The chef Clémence Lefeuvre (née Clémence Prau) invented beurre blanc, apparently by accident, sometime around the beginning of the 20th century. She served this sauce at her restaurant "La Buvette de la Marine" in the hamlet of La Chebuette in the village of Saint-Julien-de-Concelles on the banks of the Loire River a few kilometers upstream from Nantes.

Legend holds that she intended to prepare a béarnaise sauce to go with pike but forgot to add the tarragon and egg yolks. Some sources claim that this invention occurred while she worked as a cook for the Marquis de Goulaine at Château de Goulaine. Aristide Briand, long-time prime minister of France and Nobel Peace Prize laureate, said at her death in 1932 that it "was a bit like national mourning."

Preparation

A good beurre blanc is rich and buttery, with a neutral flavor that responds well to other seasonings and flavorings, thereby lending itself to the addition of herbs and spices. It should be light yet still liquid and thick enough to cling to food, also known as nappe.

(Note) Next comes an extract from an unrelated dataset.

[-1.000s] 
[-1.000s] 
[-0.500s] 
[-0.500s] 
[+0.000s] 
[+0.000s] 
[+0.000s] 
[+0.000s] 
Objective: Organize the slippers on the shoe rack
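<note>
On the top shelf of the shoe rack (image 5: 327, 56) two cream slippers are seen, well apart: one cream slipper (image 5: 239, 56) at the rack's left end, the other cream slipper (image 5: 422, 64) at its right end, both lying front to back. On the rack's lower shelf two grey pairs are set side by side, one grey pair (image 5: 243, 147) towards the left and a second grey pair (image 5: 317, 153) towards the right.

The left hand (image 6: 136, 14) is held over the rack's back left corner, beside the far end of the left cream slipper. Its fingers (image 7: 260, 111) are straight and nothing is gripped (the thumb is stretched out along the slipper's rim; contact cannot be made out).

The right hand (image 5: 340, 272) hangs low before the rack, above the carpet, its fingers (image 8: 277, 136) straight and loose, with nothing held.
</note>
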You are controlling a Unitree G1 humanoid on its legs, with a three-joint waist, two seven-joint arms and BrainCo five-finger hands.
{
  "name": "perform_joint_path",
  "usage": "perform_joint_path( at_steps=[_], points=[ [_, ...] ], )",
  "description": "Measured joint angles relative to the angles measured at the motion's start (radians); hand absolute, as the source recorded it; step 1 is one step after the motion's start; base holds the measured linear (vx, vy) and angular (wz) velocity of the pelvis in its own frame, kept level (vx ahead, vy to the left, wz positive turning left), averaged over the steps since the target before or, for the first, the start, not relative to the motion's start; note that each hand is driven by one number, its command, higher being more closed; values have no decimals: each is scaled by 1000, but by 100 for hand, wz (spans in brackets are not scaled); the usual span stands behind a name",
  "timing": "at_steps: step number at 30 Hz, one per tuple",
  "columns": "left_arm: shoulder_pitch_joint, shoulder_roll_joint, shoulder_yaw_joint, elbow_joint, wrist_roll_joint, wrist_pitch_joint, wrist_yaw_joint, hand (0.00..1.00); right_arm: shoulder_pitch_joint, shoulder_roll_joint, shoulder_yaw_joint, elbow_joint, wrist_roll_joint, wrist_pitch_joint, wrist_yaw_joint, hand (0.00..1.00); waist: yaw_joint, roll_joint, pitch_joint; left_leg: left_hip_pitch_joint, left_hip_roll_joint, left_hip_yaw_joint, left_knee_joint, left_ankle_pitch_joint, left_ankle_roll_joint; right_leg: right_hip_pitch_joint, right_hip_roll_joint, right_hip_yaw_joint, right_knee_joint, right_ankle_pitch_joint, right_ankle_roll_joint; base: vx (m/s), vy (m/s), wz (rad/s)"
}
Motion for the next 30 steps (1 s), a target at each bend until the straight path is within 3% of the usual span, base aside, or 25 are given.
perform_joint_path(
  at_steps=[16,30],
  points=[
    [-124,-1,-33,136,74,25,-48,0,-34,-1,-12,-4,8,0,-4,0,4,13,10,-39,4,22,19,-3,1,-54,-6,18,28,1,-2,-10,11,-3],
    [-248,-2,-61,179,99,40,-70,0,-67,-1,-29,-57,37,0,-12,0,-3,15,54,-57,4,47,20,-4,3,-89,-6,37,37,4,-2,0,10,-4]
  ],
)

Beurre blanc is prepared by reducing wine, vinegar, shallots, and herbs (if used) until it is nearly dry. Although not necessary, cream can be added at this point as a stabilizer to the sauce. Lemon juice is sometimes used in place of vinegar, and stock can also be added. Cold, one-inch cubes of butter are then gradually incorporated into the sauce as the butter melts and the mixture is whisked.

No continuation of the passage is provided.